▸ Task to complete:
Entries below include pictures. Output exactly the lines from the one with "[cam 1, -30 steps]" down to the one with "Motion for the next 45", both ends included, and leave the pictures out.

Data provided Block Start

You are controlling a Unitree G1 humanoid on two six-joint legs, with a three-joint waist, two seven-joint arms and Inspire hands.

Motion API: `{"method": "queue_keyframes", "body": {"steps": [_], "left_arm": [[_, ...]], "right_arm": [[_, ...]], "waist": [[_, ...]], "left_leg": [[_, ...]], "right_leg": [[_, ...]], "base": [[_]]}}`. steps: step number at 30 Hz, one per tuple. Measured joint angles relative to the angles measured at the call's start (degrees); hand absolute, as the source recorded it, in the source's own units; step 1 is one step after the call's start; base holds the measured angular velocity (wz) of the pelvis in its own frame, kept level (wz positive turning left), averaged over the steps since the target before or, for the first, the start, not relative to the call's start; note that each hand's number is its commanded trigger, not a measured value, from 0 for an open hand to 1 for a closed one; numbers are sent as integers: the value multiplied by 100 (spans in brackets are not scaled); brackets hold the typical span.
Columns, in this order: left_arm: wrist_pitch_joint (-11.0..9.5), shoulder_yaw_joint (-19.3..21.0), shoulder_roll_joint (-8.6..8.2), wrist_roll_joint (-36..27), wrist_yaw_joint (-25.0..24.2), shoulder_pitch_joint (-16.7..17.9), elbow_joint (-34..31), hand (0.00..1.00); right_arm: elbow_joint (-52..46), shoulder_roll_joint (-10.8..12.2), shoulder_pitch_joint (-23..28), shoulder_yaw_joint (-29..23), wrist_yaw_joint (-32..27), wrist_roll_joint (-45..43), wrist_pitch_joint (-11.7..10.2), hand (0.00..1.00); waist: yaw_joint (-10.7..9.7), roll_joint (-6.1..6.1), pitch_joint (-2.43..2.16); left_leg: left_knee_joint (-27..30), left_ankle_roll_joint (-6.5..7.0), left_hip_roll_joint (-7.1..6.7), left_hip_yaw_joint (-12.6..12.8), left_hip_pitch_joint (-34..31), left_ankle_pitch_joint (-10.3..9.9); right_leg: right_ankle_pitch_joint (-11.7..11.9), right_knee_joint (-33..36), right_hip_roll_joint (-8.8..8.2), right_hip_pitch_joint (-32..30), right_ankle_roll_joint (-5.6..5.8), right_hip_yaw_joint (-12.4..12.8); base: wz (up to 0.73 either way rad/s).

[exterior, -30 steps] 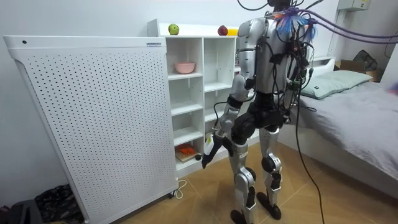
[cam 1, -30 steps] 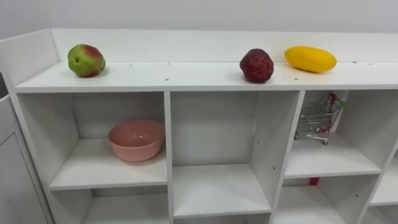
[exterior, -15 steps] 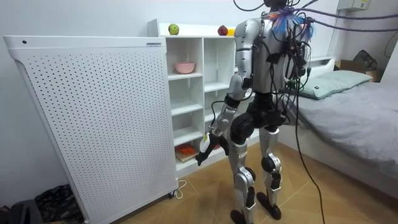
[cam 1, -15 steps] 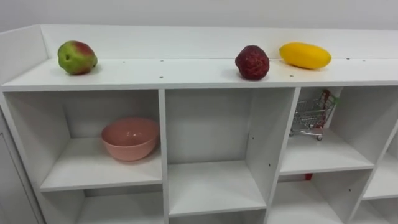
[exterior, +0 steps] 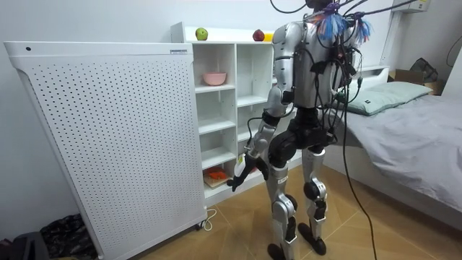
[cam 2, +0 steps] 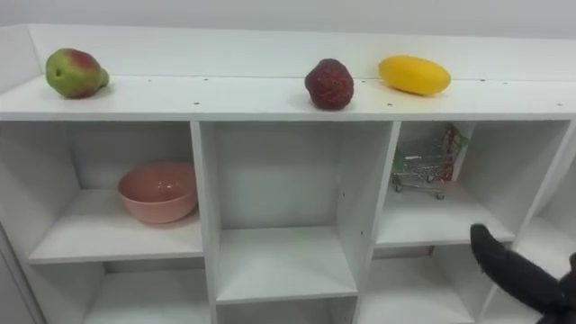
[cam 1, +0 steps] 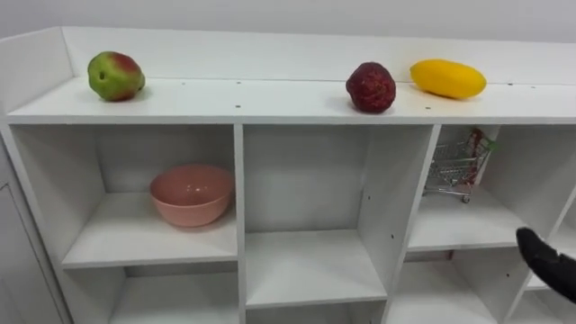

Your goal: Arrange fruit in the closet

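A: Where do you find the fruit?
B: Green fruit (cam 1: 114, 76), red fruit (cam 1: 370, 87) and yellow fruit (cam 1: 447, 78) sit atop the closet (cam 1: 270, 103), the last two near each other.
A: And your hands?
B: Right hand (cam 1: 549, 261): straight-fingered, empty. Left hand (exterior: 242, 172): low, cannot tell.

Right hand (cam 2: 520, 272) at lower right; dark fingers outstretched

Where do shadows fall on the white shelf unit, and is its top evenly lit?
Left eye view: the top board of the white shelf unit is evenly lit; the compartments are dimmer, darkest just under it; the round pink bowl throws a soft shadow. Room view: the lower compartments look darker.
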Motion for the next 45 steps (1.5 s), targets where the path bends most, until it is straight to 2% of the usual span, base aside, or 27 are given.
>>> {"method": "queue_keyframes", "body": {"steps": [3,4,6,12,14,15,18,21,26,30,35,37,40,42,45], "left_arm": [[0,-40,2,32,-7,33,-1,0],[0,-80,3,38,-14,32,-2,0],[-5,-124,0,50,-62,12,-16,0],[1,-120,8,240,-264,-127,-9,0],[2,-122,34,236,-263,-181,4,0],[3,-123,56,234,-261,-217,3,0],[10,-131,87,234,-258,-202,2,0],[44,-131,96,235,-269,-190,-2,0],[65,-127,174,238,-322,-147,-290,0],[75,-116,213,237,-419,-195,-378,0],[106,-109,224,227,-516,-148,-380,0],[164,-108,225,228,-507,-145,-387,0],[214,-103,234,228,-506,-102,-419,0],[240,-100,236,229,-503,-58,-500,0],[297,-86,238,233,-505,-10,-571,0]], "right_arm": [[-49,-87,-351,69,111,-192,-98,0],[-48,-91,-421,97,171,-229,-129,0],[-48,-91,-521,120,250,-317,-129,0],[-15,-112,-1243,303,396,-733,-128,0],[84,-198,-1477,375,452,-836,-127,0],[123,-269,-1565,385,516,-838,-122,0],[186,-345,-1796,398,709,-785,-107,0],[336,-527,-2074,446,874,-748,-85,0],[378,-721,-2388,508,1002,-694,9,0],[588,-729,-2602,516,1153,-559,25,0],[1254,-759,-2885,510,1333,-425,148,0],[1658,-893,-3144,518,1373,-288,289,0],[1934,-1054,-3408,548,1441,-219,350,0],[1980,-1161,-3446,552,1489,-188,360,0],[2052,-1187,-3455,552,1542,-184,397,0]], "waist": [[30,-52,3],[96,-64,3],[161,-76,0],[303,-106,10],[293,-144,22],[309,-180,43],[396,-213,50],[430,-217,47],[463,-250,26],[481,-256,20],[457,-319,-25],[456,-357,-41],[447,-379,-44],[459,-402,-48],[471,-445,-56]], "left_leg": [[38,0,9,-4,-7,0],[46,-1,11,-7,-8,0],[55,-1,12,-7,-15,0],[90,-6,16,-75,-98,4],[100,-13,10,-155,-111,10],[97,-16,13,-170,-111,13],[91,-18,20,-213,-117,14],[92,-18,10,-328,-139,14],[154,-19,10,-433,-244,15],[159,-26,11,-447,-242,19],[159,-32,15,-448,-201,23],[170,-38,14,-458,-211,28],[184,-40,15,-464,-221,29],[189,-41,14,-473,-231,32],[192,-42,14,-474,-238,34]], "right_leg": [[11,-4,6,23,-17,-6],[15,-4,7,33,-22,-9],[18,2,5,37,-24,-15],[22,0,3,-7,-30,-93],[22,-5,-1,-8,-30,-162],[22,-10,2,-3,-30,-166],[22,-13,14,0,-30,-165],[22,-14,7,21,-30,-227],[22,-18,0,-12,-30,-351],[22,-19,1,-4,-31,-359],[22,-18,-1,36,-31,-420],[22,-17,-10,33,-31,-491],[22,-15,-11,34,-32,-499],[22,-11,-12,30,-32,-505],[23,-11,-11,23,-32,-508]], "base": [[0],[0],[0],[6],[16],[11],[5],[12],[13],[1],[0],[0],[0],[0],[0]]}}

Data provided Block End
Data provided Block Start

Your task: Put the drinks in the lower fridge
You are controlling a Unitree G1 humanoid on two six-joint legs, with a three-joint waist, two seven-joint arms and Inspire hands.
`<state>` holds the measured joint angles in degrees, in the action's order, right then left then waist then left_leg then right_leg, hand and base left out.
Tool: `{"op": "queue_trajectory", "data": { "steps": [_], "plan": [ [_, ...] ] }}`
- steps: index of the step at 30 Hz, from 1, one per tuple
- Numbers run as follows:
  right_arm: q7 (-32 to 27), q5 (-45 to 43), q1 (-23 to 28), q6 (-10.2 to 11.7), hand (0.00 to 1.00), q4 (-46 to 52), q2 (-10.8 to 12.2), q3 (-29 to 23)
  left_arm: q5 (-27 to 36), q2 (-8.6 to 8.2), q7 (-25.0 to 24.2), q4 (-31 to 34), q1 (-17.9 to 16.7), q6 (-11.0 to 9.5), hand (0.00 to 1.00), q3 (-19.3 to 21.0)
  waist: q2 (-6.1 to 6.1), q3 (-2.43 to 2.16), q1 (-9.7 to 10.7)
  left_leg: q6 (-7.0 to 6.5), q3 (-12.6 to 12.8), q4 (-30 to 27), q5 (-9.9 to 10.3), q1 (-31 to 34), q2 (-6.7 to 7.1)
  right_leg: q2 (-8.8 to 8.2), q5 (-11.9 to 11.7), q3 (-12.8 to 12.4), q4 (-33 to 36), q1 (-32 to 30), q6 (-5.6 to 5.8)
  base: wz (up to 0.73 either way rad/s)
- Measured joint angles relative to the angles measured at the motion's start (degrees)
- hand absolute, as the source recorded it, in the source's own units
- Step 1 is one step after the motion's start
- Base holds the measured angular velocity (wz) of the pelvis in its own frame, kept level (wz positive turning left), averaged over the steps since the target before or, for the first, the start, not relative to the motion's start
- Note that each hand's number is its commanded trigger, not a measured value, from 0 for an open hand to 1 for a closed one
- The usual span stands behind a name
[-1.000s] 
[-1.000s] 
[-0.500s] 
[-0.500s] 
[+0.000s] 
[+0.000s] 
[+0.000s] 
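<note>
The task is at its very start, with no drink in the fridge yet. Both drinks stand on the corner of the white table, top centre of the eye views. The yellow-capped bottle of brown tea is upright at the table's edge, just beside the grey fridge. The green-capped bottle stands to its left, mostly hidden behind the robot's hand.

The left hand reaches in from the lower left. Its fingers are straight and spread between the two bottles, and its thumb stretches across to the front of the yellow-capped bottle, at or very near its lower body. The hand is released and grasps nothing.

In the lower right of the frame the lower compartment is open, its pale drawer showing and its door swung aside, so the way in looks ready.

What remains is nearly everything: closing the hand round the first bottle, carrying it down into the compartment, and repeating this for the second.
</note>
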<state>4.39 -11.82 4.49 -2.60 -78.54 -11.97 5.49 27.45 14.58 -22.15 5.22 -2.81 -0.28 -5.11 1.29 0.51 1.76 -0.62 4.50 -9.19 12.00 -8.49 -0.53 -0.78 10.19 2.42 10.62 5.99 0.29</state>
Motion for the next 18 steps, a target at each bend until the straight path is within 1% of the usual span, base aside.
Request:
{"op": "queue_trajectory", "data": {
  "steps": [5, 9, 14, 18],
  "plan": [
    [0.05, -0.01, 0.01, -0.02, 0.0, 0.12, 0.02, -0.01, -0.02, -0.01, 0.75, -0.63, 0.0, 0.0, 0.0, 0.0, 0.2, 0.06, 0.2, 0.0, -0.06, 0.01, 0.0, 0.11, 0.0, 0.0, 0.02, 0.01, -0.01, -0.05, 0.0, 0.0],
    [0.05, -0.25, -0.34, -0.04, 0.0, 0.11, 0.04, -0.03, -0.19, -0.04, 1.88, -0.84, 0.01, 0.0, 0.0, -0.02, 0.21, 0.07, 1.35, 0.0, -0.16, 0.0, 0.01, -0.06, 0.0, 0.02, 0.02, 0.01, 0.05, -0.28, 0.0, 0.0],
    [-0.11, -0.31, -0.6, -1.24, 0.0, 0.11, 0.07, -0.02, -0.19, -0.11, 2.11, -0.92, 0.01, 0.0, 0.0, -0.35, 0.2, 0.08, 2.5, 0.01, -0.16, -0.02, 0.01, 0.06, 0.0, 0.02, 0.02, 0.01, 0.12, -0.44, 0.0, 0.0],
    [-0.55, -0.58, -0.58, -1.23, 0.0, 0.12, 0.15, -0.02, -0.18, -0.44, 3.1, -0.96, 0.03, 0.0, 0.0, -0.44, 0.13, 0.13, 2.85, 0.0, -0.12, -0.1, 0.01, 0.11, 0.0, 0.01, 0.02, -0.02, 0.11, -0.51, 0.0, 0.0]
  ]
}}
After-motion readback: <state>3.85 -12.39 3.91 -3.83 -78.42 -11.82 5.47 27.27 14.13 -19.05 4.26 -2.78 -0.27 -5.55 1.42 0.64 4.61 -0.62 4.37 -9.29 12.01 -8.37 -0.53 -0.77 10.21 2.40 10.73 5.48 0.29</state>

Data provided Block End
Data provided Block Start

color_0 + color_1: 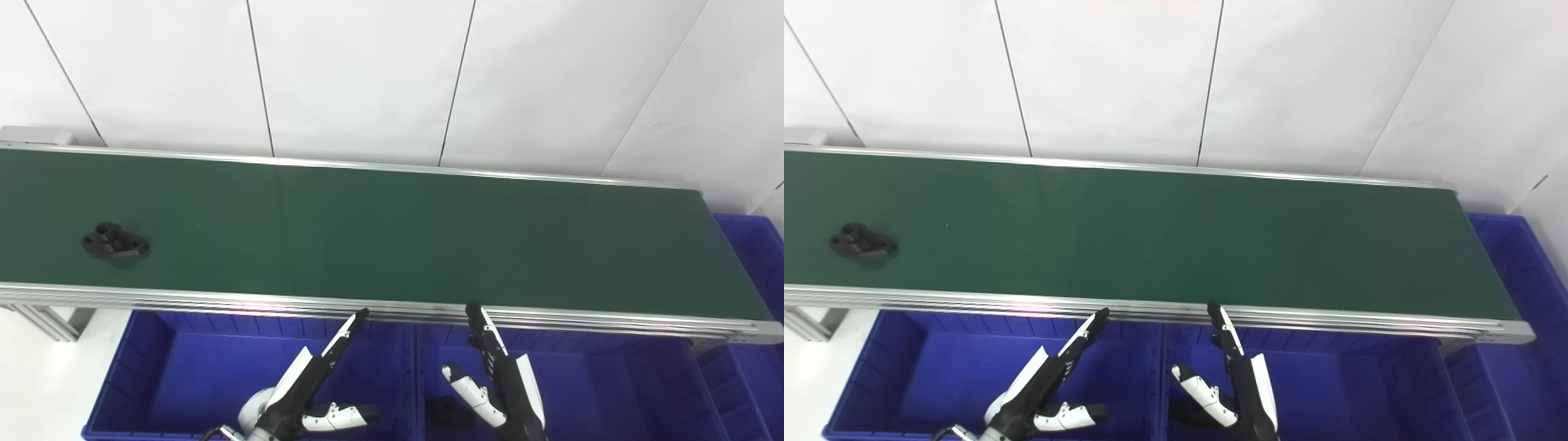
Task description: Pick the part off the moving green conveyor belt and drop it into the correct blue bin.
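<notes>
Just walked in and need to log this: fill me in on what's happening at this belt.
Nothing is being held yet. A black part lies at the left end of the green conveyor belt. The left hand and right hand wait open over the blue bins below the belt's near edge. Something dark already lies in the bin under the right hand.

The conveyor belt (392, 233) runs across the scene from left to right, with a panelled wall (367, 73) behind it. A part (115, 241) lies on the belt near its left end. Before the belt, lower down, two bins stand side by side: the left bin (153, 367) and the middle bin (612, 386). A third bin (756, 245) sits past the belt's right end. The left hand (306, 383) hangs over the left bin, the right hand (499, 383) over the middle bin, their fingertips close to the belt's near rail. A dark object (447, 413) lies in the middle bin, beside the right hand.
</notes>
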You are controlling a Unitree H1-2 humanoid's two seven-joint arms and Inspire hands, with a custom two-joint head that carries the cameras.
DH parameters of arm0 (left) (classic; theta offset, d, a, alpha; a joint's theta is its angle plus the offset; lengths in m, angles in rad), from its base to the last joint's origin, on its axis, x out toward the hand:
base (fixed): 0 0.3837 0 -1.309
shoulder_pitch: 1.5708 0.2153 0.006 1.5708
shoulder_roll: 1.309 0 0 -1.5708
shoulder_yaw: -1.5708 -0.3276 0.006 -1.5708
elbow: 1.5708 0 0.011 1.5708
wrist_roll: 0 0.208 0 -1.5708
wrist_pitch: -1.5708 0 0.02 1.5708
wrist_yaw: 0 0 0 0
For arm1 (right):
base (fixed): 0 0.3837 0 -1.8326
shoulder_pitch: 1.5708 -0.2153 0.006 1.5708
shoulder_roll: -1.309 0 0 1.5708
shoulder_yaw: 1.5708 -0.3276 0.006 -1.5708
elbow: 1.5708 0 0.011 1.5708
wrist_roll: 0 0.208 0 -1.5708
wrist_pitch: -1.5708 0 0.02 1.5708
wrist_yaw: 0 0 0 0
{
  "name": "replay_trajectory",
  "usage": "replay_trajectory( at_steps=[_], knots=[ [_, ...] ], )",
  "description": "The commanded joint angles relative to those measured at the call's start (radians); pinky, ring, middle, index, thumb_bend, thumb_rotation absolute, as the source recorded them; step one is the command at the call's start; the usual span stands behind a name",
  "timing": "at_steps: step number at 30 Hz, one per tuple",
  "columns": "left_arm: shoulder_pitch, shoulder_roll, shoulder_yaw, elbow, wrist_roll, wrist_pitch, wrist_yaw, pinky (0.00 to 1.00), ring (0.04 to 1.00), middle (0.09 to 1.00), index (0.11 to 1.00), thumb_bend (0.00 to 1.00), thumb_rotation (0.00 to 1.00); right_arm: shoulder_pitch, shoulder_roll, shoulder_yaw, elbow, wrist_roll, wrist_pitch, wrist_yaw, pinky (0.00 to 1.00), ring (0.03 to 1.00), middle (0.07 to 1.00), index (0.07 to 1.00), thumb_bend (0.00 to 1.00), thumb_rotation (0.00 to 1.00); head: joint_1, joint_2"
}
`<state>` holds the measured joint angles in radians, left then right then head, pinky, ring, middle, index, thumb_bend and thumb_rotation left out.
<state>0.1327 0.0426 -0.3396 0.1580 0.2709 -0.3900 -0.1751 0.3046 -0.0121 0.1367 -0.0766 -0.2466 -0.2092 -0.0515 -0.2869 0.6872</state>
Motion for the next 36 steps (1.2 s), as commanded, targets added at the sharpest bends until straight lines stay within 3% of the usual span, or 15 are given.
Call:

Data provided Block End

▸ Solution to this task:
[cam 1, -30 steps] 
[exterior, -15 steps] 
[cam 1, -15 steps] 
[exterior, +0 steps] 
[cam 2, +0 steps] 
[cam 1, +0 steps] 

Your goal: Arrange fruit in the closet

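A: Where do you find the fruit?
B: Green fruit (cam 1: 114, 76), red fruit (cam 1: 370, 87) and yellow fruit (cam 1: 447, 78) sit atop the closet (cam 1: 270, 103), the last two near each other.
A: And your hands?
B: Right hand (cam 1: 549, 261): straight-fingered, empty. Left hand (exterior: 242, 172): low, cannot tell.

Right hand (cam 2: 520, 272) at lower right; dark fingers outstretched

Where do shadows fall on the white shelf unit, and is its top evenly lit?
Left eye view: the top board of the white shelf unit is evenly lit; the compartments are dimmer, darkest just under it; the round pink bowl throws a soft shadow. Room view: the lower compartments look darker.
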Motion for the next 45 steps (1.5 s), targets where the path bends most, until it is straight to 2% of the usual span, base aside, or 27 are given.

Output for this exercise is now complete.